Julia Ward Howe’s Censored Play
Inscribed To Edwin Booth,
American Actor And Brother Of John Wilkes
Howe, Julia Ward. The World’s Own. Boston: Ticknor and Fields, 1857.
Small 8vo.; yellow endpapers; green cloth; covers lightly rubbed, head and heel lightly frayed; a pretty copy. In a specially made cloth box.
First and only edition of Howe’s second book, a play; preceded by Passion Flowers (1854), an anonymous collection of poetry. With 12 pages of publisher’s ads bound-in at rear, dated April 1857. The World’s Own is apparently a reworked version of Leonora, Howe’s 1857 play which was “condemned as immoral and closed after one week”; in it, “the heroine...unable to kill the lover who abandons her, kills herself instead” (FCLE, pp. 544-5). A presentation copy, an extraordinary 19th-century association, inscribed by Howe to the preeminent American actor Edwin Booth: To the Hamlet of last evening, the author of this play, with cordial recognition of his genius, and its high promise. April 28th 1857. S. Boston. With Booth’s ownership stamp on the front pastedown.

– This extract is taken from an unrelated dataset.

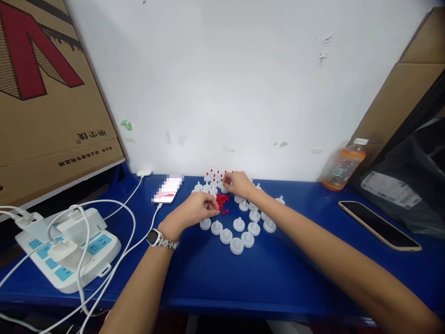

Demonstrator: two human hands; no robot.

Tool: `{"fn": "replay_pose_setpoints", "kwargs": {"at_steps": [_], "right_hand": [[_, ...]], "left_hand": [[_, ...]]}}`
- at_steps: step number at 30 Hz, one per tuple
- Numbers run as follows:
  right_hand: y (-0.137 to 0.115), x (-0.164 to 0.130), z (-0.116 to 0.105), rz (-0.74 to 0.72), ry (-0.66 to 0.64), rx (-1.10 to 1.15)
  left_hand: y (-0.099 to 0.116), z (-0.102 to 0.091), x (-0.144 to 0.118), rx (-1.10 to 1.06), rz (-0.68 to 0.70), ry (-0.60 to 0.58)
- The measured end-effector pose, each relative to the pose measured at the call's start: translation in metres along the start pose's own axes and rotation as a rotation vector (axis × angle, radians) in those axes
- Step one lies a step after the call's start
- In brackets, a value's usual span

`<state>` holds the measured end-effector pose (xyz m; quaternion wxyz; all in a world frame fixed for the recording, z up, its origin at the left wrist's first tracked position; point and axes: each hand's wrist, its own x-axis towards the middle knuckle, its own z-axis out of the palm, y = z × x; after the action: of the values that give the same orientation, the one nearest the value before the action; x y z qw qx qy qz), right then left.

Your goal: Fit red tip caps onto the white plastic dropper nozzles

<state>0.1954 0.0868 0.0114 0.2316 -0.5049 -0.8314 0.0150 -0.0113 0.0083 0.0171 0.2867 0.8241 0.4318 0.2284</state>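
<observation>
From the head camera, a blue table (208, 278) holds a pile of small red plastic caps (221, 201), with round white plastic pieces with upright stems (237, 246) in front, to the right and behind. The left hand (200, 207) is at the pile's left edge, fingers curled; whether they grip a cap cannot be told. The right hand (239, 184) bends its fingers over white pieces behind the pile, several red-tipped, its grip hidden.
</observation>
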Motion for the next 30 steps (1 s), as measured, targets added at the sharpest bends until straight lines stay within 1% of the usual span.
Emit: {"fn": "replay_pose_setpoints", "kwargs": {"at_steps": [4,7,11,14,16,18,21,24,26,28,30], "right_hand": [[-0.003,-0.013,-0.009,0.039,0.05,0.031],[-0.01,-0.034,-0.021,0.007,0.061,0.114],[-0.022,-0.07,-0.036,-0.111,-0.048,0.208],[-0.025,-0.088,-0.039,-0.169,-0.141,0.216],[-0.024,-0.092,-0.038,-0.167,-0.183,0.238],[-0.023,-0.09,-0.037,-0.134,-0.184,0.298],[-0.024,-0.086,-0.039,-0.087,-0.123,0.353],[-0.028,-0.088,-0.046,-0.096,-0.057,0.225],[-0.029,-0.092,-0.05,-0.109,-0.096,0.174],[-0.028,-0.095,-0.05,-0.107,-0.178,0.211],[-0.026,-0.096,-0.048,-0.088,-0.21,0.277]], "left_hand": [[-0.005,0.001,0.002,0.009,0.043,0.013],[-0.004,0.001,0.002,0.05,0.061,0.04],[0.002,0.001,0.002,0.088,0.079,0.081],[0.007,0.003,0.002,0.081,0.107,0.085],[0.01,0.004,0.002,0.06,0.128,0.086],[0.013,0.006,0.002,0.053,0.145,0.087],[0.014,0.007,0.002,0.064,0.165,0.086],[0.012,0.007,0.002,0.069,0.169,0.088],[0.011,0.007,0.003,0.074,0.166,0.097],[0.01,0.007,0.002,0.073,0.162,0.1],[0.011,0.007,0.002,0.067,0.159,0.087]]}}
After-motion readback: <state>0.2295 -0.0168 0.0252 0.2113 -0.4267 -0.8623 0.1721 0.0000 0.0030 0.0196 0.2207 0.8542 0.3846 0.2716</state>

Julia Ward Howe (1819-1910), writer, lecturer, clubwoman, suffrage leader, and social reformer, was born in New York City. A writer and life-long feminist, she is most remembered for the pro-Union poem “Battle Hymn of the Republic.” Howe was in constant conflict with the male-dominated literary establishment–-both theatrical producers who refused to back her controversial plays and publishers who were unwilling to print her more political work. Her feminist inclinations also caused strife with her husband, who was mortified at the publicity surrounding the censorship of Leonora. After 1868, Howe virtually abandoned her literary career and devoted herself to woman’s suffrage. She lectured nationally on women’s issues, lobbied for women’s legal rights, and founded several groups, including the New England Women’s Club, the American Woman Suffrage Association, and the Association for the Advancement of Women.

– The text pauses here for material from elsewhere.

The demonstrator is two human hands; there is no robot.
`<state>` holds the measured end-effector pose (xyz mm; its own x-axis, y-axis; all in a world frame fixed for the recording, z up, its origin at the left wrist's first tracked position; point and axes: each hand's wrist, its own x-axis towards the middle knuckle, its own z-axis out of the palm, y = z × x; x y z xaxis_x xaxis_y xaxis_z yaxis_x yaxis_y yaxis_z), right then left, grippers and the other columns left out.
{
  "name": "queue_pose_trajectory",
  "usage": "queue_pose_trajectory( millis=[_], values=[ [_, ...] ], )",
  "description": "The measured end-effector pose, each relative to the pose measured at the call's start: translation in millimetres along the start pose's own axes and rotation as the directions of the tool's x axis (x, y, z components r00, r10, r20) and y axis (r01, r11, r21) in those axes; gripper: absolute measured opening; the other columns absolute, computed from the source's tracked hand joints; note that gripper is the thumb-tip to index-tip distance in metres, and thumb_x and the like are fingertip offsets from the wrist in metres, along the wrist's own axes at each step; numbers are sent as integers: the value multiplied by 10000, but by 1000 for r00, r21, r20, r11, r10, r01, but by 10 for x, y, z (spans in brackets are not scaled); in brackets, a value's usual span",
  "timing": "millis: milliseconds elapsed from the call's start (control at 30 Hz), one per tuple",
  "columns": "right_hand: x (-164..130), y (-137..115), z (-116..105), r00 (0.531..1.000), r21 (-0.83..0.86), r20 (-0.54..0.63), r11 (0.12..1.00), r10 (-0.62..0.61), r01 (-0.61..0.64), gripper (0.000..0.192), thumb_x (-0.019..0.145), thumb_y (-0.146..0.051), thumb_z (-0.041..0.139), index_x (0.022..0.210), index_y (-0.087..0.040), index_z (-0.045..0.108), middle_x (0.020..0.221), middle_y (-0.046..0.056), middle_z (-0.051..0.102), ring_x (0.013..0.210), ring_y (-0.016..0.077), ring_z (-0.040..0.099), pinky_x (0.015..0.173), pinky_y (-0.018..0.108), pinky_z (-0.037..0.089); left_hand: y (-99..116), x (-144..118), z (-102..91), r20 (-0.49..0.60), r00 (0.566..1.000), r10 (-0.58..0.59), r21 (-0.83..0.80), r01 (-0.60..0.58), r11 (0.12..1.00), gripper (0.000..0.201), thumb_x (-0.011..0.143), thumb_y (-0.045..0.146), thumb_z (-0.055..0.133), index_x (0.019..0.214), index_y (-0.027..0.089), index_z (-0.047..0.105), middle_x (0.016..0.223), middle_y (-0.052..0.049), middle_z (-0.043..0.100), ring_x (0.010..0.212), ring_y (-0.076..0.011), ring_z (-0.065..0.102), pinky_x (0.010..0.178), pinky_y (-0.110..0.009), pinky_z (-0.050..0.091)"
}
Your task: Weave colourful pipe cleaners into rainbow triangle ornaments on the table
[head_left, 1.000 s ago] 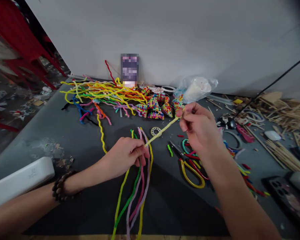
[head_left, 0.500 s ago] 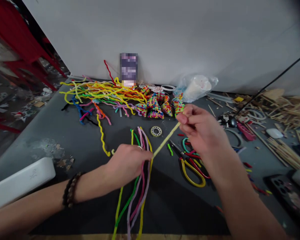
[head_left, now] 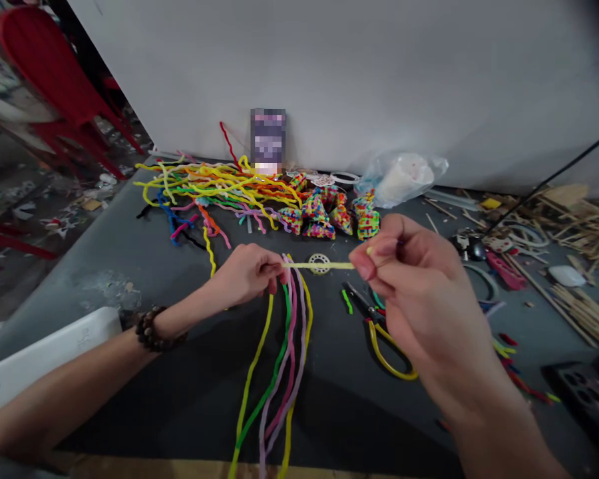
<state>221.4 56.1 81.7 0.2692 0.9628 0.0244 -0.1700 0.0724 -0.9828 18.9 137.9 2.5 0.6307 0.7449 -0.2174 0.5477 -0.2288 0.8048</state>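
My left hand (head_left: pixel 247 274) pinches one end of a pale yellow pipe cleaner (head_left: pixel 319 265), just above the tops of several long pipe cleaners (head_left: pixel 279 359) in yellow, green, pink and lilac that lie side by side on the dark table (head_left: pixel 130 266). My right hand (head_left: pixel 409 279) is raised nearer to the camera and pinches the other end. The pale yellow piece is stretched level between both hands.
A tangle of coloured pipe cleaners (head_left: pixel 214 186) lies at the back, with woven multicoloured shapes (head_left: pixel 324 213) and a plastic bag (head_left: pixel 404 176) beside it. Yellow-handled scissors (head_left: pixel 379 326) and a small ring (head_left: pixel 320 262) lie mid-table. Wooden sticks (head_left: pixel 574 233) crowd the right; a white case (head_left: pixel 44 356) sits left.
My left hand moved up and away from me, and my right hand came down toward the camera, so the pale yellow pipe cleaner went from slanted to level. The view shifted slightly.
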Motion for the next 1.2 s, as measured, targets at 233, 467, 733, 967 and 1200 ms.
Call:
queue_pose_trajectory(
  millis=[233, 467, 733, 967, 1200],
  values=[
    [210, -3, -165, 998, 77, -45, 996, -34, 37, 217, 589, -43, 634, 632, -235, 540, 659, -29, 445, 516, 87, 311, 393, 236, 112, 77, -122, 49, 51, 996, 75, -117, -68, 991, 209, 978, 237, 487, 880, 189, 666, 750, -15, 756, 611, -119, 651, 568, -194, 468],
    [594, 70, -601, 999, 71, -5, 997, -32, 32, 225, 563, -42, 616, 605, -234, 507, 667, -25, 428, 499, 82, 323, 382, 261, 113, 204, -170, 60, 117, 992, 51, -462, 9, 887, 170, 965, 278, 575, 827, 189, 618, 733, -36, 750, 599, -120, 645, 569, -214, 470],
    [641, 193, -604, 997, 103, -51, 993, 62, -56, 214, 485, -31, 584, 566, -216, 513, 646, -28, 459, 481, 63, 301, 383, 245, 111, 167, -183, 176, 81, 984, 162, -45, -158, 986, 256, 896, 61, 494, 784, 181, 690, 654, 10, 721, 587, -106, 666, 582, -179, 438],
    [555, 270, -410, 992, 62, -41, 991, 123, -120, 202, 468, -55, 559, 584, -216, 521, 609, -26, 442, 472, 65, 331, 357, 208, 56, 335, -524, 556, 209, 902, 377, 129, -407, 904, 344, 687, -61, 472, 783, 197, 678, 684, 23, 693, 677, -129, 695, 594, -207, 392],
    [650, 340, -485, 996, 54, -56, 996, 75, -72, 183, 507, -69, 545, 596, -221, 497, 567, -46, 460, 411, 50, 256, 341, 184, 103, 406, -591, 528, 172, 923, 345, -87, -335, 938, 261, 883, 12, 460, 842, 187, 649, 702, 12, 701, 650, -112, 695, 598, -176, 454]
  ],
)
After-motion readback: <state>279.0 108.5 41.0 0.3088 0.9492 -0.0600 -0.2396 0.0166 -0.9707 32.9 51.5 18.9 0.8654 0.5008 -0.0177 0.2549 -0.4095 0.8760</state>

Edwin Booth was born in Maryland in 1833. The second son of Junious Brutus Booth, he made his theatrical debut in 1849 as Tressel to his father’s Richard III. Booth became famous as the first commercially and critically acclaimed American actor, the first popular actor in the modern sense of the word. He was best known for his Shakespearean roles; his portrayal of Hamlet was especially lauded. Booth’s stage career ended in April, 1865, when his brother John Wilkes Booth assassinated Lincoln in Ford’s Theatre.

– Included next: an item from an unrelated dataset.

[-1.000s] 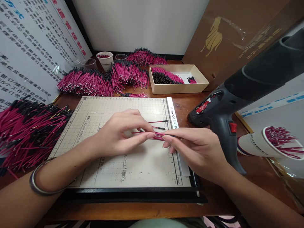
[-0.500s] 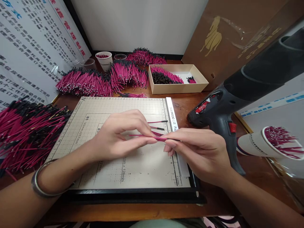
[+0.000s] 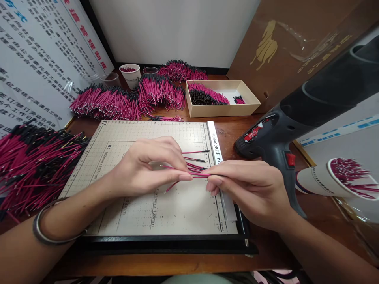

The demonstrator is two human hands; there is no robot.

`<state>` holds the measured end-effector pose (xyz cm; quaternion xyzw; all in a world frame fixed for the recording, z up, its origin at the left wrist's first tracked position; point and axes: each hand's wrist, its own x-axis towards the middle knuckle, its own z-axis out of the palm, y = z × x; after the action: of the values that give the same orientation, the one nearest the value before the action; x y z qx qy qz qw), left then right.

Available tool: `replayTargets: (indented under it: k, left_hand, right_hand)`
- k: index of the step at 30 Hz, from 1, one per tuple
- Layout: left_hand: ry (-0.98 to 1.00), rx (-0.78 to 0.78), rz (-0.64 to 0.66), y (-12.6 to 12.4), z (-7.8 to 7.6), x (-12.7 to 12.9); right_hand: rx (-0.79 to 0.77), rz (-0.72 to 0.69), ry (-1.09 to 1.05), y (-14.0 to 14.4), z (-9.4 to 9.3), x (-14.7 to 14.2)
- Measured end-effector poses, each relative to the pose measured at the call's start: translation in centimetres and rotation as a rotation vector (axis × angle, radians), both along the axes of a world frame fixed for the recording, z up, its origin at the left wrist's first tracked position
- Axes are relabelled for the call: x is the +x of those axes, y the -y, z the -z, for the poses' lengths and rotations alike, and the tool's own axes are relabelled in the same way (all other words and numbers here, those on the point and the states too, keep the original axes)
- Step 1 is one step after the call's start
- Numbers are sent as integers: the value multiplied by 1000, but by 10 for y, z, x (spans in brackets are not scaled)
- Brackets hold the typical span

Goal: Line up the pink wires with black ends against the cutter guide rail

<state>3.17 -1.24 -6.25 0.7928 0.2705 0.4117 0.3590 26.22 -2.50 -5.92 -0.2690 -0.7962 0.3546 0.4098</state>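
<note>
At the middle of the frame, I see a few thin pink wires (image 3: 199,175) stretched across the short gap between two bare hands. The left hand (image 3: 155,167), a little left of centre, pinches them between the thumb and the index finger. The right hand (image 3: 251,191), right of centre, grasps their other end with the thumb and fingers, which partly cover it. How many wires are held, I cannot tell. One pink tail comes out below the left thumb, towards the lower left, and another end shows in the opening between that thumb and the index finger.

Both hands are above a cream cutting board (image 3: 183,215) with printed grid lines. Just behind the fingertips, some loose wires (image 3: 195,152) with black ends lie on this board, their black ends pointing to the white strip (image 3: 215,146) at its right side.

At the left edge of the frame there is a big heap of wires (image 3: 41,169). In the upper middle I notice more bundles (image 3: 106,104), and beside them a shallow box (image 3: 225,111) with wires inside. A dark heat gun (image 3: 275,138) stands to the right, near the right hand, and a tilted paper cup (image 3: 315,179) full of pink pieces is at the right edge.
</note>
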Motion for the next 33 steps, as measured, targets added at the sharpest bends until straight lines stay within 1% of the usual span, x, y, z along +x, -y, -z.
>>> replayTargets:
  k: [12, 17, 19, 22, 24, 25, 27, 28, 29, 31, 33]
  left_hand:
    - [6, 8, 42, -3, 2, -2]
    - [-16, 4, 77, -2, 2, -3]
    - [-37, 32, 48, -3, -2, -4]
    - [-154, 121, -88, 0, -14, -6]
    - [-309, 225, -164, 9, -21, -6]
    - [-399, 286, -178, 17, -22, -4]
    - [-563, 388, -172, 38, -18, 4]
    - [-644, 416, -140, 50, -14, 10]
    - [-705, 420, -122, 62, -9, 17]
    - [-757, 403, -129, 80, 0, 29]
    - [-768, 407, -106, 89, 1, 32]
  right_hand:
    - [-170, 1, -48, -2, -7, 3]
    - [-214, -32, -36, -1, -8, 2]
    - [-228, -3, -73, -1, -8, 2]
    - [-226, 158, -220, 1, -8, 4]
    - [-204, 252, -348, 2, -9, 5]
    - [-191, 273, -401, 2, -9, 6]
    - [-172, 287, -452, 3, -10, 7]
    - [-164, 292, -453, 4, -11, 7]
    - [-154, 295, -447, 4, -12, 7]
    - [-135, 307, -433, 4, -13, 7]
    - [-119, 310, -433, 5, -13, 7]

According to noted feminist scholar Claire Buck, many of Julia Ward Howe’s writings are extremely scarce: “Only some of her extensive periodical publications were collected [i.e., published] and her plays and much of the non-fiction are out-of-print and unavailable (BGWL, p. 647).
A remarkable survival, linking two legendary names in the mythology of the American Civil War.